When my father got into a horrible motorcycle accident last year and laid in a hospital bed in a coma for 2 weeks before dying he screamed at me in the back room about what a selfish b**** I am and how I can't stop to think about other people because I didn't want to leave and pay attention to everyone else's needs for once. 

He never held or played with either of our daughters. My second DD was 10 months old before she slept on him for the first time. I slept on the couch for the first 5 weeks of her life so he didn't have to wake up and hear her cry to nurse.

Then he forgot her first birthday. Right after I moved out she turned 1, he called me multiple times during the day, but didn't bring it up. I didn't say anything to see if he would. He finally called me at 5pm during her little mini family party screaming at me why I didn't tell him it was her birthday. Really?

He quit his job in September paying $6000/mo with paid benefits to go "start a business" with his friend who is infamous for being a flake and refused to show him anything on paper that he was asking to see prior to making the move, He did it anyway. He then quit that when his friend (surprise) never paid him for the work he did and proceeded to sit on his ass, smoke weed and play video games. This is a whole other issue that has been a problem over the years that I completely can't stand. He told me he quit since we separated, but I saw his phone the other day talking to his guy about picking some up... I hate that. He's said before that quitting is not a sacrifice he's willing to make for our marriage. He has an undying need to be altered. He takes his moms anti anxiety/pain pills now. He even abused my anti nausea pills I got when I was pregnant because they make you loopy and tired. 

He screams at his son and I really emotionally damaging things. That we're worthless, etc. I hate this and I know the effects it has. His son is rude and hateful toward me, but I still don't want him to be damaged. He's said on multiple occasions that he can't stand his son and will just send him off to live with his gma or mom if he doesn't get his act together. Then expects me to still unconditionally love his child that shows me absolute disrespect. He told me that his son was going to murder me in the middle of the night because I'VE screwed him up so much. I have tried so much for his son, but with absolutely no support. He has a lot of issues, but is very smart. With a little guidance and parental love he could go in a great direction, but DH won't give it to him. He never pays attention to him. Just lets him play M rated video games all day long in his underwear with no responsibility or accountability for his failing grades the school has been calling me about.

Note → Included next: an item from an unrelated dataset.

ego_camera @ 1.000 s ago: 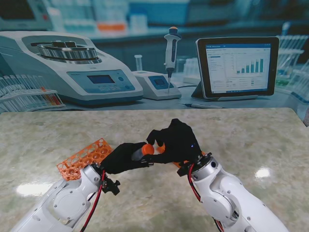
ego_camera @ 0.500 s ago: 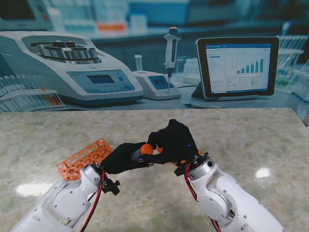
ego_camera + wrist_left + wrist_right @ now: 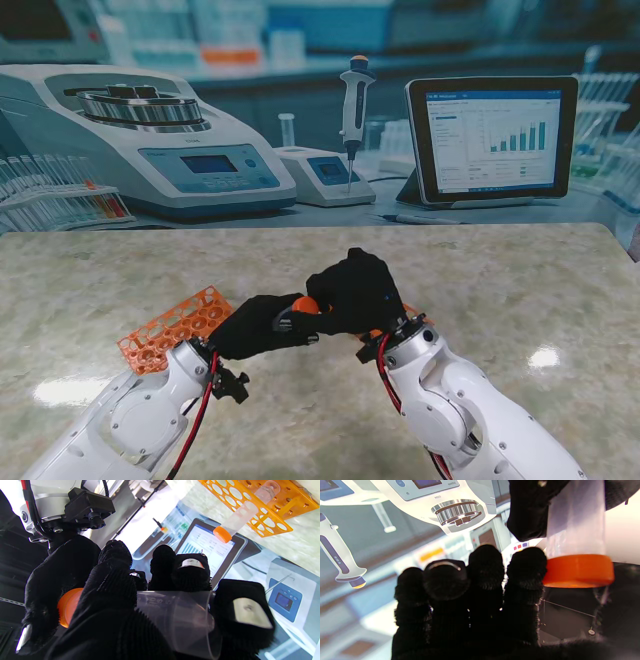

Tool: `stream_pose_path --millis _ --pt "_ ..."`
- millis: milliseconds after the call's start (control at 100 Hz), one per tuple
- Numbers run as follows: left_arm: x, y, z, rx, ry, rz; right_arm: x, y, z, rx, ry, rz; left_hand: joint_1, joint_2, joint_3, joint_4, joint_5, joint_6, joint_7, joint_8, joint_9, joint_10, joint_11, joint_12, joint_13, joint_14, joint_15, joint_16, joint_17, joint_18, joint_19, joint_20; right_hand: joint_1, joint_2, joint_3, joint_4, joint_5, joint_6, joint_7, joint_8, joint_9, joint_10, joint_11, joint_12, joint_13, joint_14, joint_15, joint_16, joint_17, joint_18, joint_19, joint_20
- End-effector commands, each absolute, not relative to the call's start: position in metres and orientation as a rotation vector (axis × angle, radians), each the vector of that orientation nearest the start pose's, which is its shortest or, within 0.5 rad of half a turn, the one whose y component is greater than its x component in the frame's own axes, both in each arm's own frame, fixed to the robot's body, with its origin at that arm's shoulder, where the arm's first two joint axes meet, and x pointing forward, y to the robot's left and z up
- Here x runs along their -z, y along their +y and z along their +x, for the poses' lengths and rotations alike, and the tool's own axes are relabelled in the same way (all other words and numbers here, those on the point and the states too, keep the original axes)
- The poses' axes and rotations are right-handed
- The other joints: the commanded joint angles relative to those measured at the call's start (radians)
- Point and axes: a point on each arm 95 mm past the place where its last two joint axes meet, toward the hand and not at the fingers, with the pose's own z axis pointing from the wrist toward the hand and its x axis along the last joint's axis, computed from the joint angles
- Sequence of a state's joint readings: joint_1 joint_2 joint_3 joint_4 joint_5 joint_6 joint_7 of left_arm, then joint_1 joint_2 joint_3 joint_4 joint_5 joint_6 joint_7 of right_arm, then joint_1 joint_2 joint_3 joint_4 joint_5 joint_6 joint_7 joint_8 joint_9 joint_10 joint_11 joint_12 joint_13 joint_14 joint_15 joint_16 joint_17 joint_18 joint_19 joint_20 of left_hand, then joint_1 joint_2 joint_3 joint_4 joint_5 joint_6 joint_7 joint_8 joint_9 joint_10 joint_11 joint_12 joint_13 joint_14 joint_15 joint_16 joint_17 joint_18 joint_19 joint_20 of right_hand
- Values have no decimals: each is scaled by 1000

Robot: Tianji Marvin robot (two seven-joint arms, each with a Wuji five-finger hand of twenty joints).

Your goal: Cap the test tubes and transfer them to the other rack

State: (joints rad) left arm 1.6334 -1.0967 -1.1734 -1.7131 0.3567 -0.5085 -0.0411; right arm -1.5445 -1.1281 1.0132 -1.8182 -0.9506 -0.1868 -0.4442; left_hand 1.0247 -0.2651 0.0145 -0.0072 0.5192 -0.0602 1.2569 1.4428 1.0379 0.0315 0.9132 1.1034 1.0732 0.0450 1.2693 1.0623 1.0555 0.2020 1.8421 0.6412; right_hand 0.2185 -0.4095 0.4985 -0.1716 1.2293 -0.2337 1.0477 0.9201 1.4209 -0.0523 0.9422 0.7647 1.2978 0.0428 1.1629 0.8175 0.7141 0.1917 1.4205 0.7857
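My left hand [image 3: 258, 326] is shut on a clear test tube [image 3: 175, 620], held roughly level above the table. An orange cap [image 3: 303, 304] sits on the tube's mouth. My right hand [image 3: 355, 290] is closed over that orange cap [image 3: 577, 570], with a fingertip [image 3: 527, 565] against its side. An orange rack [image 3: 175, 324] lies just left of my left hand. In the left wrist view another orange rack [image 3: 262, 510] holds a capped tube [image 3: 235, 520]. My right hand hides most of that rack in the stand view.
Along the table's far edge stand a centrifuge [image 3: 150, 135], a small device [image 3: 322, 175] with a pipette [image 3: 354, 100], and a tablet [image 3: 492, 135]. A rack of tubes [image 3: 55, 195] stands at the far left.
My right hand and forearm have shifted slightly left, closing further over the cap, so less orange shows. My left hand and the tube have stayed put.
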Motion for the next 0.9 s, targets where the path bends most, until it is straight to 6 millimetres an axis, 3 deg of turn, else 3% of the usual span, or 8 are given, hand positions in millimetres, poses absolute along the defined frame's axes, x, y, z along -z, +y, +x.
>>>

He's called me every name in the book, I think money grubbing wh*re stung the worst. He fights dirty. He's always telling me I'm already screwed up and damaged, blah blah blah. In a way it's true. My mother told me as a child that I was disgusting and that no one would love me, I would end up alone. My only goal in life was to get married and have kids. So I married the first sucker that wanted to settle down and had his babies just to prove her wrong. Is that a self fulfilling prophecy or what? Anyway, I do realize my value now, unfortunately it was too late.

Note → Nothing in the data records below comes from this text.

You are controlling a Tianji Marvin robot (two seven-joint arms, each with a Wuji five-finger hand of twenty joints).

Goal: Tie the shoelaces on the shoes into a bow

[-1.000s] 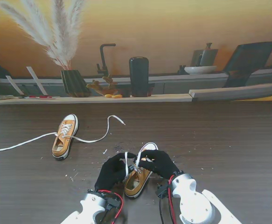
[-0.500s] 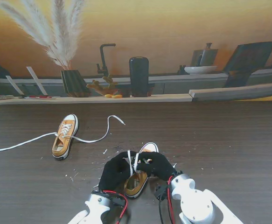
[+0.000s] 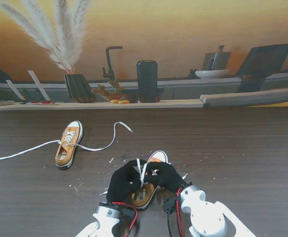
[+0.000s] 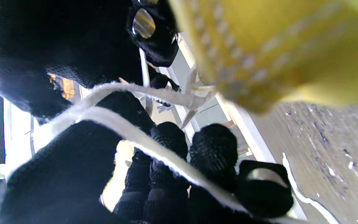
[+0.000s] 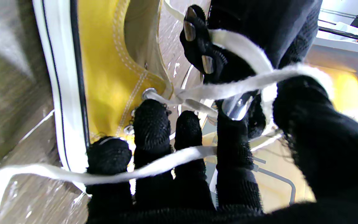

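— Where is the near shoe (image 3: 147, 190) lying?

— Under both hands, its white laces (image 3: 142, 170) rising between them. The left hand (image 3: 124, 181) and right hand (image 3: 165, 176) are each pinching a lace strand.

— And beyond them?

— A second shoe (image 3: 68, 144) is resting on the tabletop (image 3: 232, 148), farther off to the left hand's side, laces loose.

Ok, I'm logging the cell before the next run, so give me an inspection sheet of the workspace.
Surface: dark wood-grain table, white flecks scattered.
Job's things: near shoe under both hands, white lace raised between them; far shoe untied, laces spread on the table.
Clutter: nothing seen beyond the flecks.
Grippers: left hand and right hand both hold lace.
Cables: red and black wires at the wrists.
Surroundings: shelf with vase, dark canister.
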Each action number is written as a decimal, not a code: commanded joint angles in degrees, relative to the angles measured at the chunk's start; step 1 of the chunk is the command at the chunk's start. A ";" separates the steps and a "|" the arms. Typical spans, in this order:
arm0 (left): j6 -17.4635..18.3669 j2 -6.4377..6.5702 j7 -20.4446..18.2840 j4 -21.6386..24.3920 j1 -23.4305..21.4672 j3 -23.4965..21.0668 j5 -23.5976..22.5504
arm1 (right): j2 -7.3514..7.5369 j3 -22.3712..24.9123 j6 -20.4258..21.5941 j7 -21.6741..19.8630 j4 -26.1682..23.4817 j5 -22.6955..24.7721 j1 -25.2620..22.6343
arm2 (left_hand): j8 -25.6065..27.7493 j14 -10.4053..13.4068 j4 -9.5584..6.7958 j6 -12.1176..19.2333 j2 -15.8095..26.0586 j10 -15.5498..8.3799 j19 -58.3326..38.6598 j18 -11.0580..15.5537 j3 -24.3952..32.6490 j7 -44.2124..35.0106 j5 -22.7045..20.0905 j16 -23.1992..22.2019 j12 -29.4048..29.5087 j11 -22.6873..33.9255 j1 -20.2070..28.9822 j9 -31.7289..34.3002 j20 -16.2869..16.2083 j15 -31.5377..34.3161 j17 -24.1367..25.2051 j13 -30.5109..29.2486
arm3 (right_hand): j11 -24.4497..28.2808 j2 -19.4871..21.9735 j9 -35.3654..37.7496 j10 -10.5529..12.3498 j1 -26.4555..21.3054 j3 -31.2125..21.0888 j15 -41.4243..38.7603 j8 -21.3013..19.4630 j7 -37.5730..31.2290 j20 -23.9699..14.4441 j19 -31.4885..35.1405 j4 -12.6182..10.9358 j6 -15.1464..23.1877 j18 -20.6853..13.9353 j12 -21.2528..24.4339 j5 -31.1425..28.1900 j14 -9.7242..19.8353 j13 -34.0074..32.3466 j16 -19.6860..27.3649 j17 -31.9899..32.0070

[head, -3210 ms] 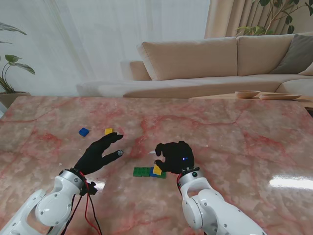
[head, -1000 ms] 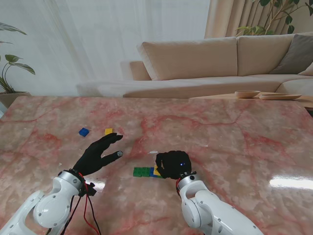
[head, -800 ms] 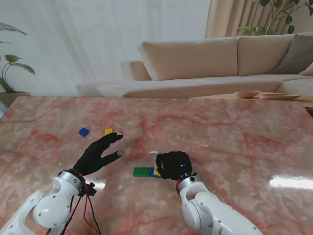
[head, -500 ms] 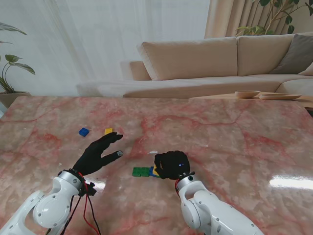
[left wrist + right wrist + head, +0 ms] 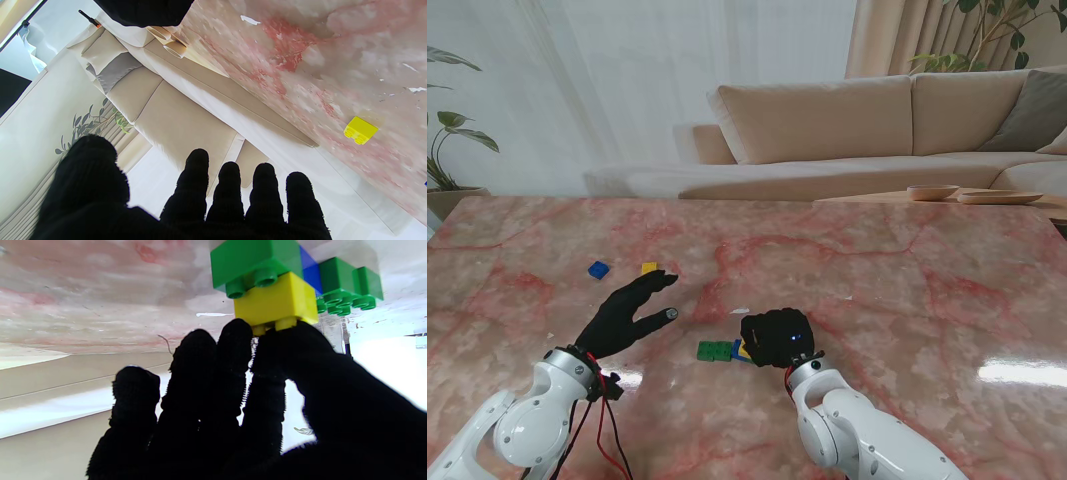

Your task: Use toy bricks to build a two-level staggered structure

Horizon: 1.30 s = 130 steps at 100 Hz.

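Note:
A row of green bricks lies on the marble table in front of me. In the right wrist view the row reads green, blue, green, with a yellow brick sitting on top across the green and blue ones. My right hand covers the row's right end. Its fingertips and thumb close on the yellow brick's studded top. My left hand hovers to the left with its fingers spread and nothing in it.
A loose blue brick and a loose yellow brick lie farther from me, beyond the left hand; the yellow one also shows in the left wrist view. A sofa stands past the table's far edge.
My right hand has sunk lower and edged left over the row, hiding more of the yellow brick. The green row has slid slightly left. The left hand has not moved.

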<state>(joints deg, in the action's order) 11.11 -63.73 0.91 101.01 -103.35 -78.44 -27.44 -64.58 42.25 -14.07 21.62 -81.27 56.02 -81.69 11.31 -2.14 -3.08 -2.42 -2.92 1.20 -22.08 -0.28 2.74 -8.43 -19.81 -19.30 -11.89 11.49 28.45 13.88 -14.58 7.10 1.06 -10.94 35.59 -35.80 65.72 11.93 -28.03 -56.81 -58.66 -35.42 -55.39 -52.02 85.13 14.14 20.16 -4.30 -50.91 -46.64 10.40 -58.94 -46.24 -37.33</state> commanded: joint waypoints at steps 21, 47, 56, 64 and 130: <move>-0.14 0.04 -0.01 0.27 0.03 0.38 -0.20 | 0.19 0.27 0.76 1.81 2.78 0.49 -1.57 | 0.47 1.63 0.71 1.38 1.34 -0.12 1.59 0.66 -0.80 0.62 -1.36 0.44 0.13 -0.93 0.24 -0.30 -0.28 -1.62 0.30 1.04 | -2.14 -1.79 -3.88 0.43 -1.36 1.47 2.35 3.47 6.00 -1.18 -0.83 1.35 -0.51 -2.02 -0.57 2.36 1.96 3.92 -0.55 2.95; -0.38 0.03 -0.03 0.35 0.22 0.63 -0.16 | -0.08 0.96 0.60 3.94 2.27 1.21 -1.44 | 0.42 1.70 0.72 1.28 1.36 -0.21 1.45 0.74 -0.73 0.65 -1.23 0.44 0.12 -0.87 0.31 -0.24 -0.31 -1.59 0.22 0.95 | -2.88 -0.64 -6.96 0.49 0.44 1.55 4.15 3.79 7.17 -1.03 -2.76 1.32 -1.69 -2.26 0.41 5.47 1.92 6.33 0.04 4.75; -0.38 0.04 -0.03 0.35 0.31 0.68 -0.17 | -0.28 1.11 0.78 4.59 2.38 0.86 -1.43 | 0.40 1.66 0.73 1.24 1.38 -0.22 1.39 0.70 -0.74 0.68 -1.15 0.45 0.13 -0.89 0.28 -0.31 -0.33 -1.62 0.24 1.00 | -2.80 -0.31 -7.59 0.39 0.89 1.96 4.41 3.82 7.32 -1.10 -3.06 1.41 -1.96 -2.33 0.74 5.93 1.87 6.69 0.14 5.03; -0.39 0.04 -0.08 0.32 0.37 0.69 -0.17 | -0.44 1.25 0.84 5.60 2.29 0.87 -1.57 | 0.38 1.73 0.74 1.26 1.43 -0.23 1.34 0.73 -0.75 0.70 -1.09 0.45 0.13 -0.88 0.23 -0.28 -0.33 -1.61 0.23 0.98 | -2.71 0.18 -8.01 0.47 1.22 2.30 4.58 3.84 7.48 -1.18 -3.17 1.36 -2.15 -2.41 1.01 6.18 2.00 6.94 0.20 5.11; -0.41 0.01 0.02 0.01 0.54 0.77 0.02 | 1.15 12.11 8.13 -3.94 -7.52 -0.83 -8.57 | 0.35 1.70 0.70 1.10 1.37 -0.14 1.36 0.73 -0.68 0.66 -1.18 0.44 0.13 -0.86 0.22 -0.28 -0.20 -1.59 0.30 1.04 | -10.59 5.26 -37.28 -4.41 13.84 20.80 15.59 -2.47 38.82 -2.61 -19.74 -10.12 -17.32 -1.87 15.74 21.79 -0.29 30.81 3.61 22.64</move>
<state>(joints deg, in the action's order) 10.90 -63.72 0.96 101.08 -102.58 -77.79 -27.41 -64.38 53.61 -5.92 18.80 -88.27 55.63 -89.47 11.31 -2.14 -3.08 -2.42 -2.92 1.20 -22.08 -0.29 2.74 -8.43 -19.81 -19.30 -11.89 11.49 28.45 13.88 -14.58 7.11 1.06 -10.95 26.31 -28.90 32.16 8.37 -16.41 -37.35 -44.08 -38.92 -18.70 -52.75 67.18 6.42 4.56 -5.48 -36.44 -27.87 9.94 -31.15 -43.34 -16.79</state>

There is so much more, but obviously I'm not going to recount the last 5 years for you. He has made some improvements and we're only separated at this point, I haven't filed for divorce. I've been on my own in my own beautiful apartment, working and taking care of the girls and I since August 10th. He lives with his mom and has admitted that if we divorce he'll live with her forever and is just fine with that. He's trying to win me back saying I'm young and immature and don't respect marriage and need to give it more effort. I DO want my girls to have their family together. He has made improvements in his anger and given more of himself to them. My girls get so happy when we're all together. The problem is I don't love him or trust him. I cringe when he touches me. When we had sex I didn't want to kiss him, I just wanted to get it over with. I used to be a passionate person. He has ADD and is slow and always in his own world. I'm a quick thinker and would love someone that could thrill me with quick witty intellectual conversation and I want to enjoy being touched. He says I live in a fairy tale. I don't think being in a loving respectful relationship is a fairy tale. I don't expect firework first date type love forever, but I also don't want to keep pushing through in this life I'm miserable with. Am I selfish?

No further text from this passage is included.